Durante los tres meses de verano, los socorristas vigilan la playa fluvial ocho horas todos los días
02 ago 2012 . Actualizado a las 07:00 h.Vacaciones. Sinónimo de relax, descanso, calor y mucho ocio y tiempo libre. En cuanto sale un rayo de sol, las playas se llenan y hace falta buscar con detenimiento para encontrar un hueco donde dejar la toalla. Por eso, entre tanta gente ociosa, alguien tiene que poner seguridad a todos aquellos que deciden ir a refrescarse. Y en este punto aparecen Óscar Farto y Daniel Richarte, para los que la palabra vacaciones es sinónimo de trabajo.
Estos dos jóvenes -de 29 y 25 años, respectivamente- son los socorristas de la playa fluvial pontevedresa durante la época estival.

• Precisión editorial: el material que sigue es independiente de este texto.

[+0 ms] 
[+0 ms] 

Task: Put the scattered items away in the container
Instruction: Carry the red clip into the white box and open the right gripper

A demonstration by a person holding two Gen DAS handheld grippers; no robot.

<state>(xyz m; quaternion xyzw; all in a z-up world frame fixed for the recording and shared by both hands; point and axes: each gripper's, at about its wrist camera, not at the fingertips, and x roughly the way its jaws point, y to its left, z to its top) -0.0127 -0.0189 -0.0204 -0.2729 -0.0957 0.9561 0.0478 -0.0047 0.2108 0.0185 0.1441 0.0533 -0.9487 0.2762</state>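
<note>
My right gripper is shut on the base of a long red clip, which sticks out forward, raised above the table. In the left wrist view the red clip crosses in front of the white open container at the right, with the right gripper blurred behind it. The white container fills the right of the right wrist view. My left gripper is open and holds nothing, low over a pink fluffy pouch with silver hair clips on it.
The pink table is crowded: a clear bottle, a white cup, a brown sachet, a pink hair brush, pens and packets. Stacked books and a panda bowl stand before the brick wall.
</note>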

De doce de la mañana a las ocho de la tarde se aseguran diariamente de que no suceda nada a orillas del Lérez.
Este año no han tenido grandes incidentes más que algún desmayo -y cruzan los dedos para que así siga siendo- aunque es mucha la gente que arriesga demasiado y «cree que la playa es una piscina y no se dan cuenta de la cantidad de corrientes que pueden llevarse a uno», comenta Óscar Farto, licenciado en Ciencias del Deporte, que consiguió su puesto tras conocer que la empresa para la que trabaja en invierno como técnico de sala fitness era la concesionaria del servicio de vigilancia de la playa urbana.
Aunque parece un trabajo tranquilo, «por las tardes hay que estar todo el tiempo pendiente y sin despistarse un segundo, incluso cuando estamos comiendo -asegura Farto-, porque esta playa se ha convertido en un parque infantil y, sin ir más lejos, el lunes había 68 niños tan solo en el agua».
Cuando hace mal tiempo aprovechan para entrenarse por el río. «No hay mucho más que hacer y aquí, excepto algún bañista que viene todo el año, no aparece nadie», afirman.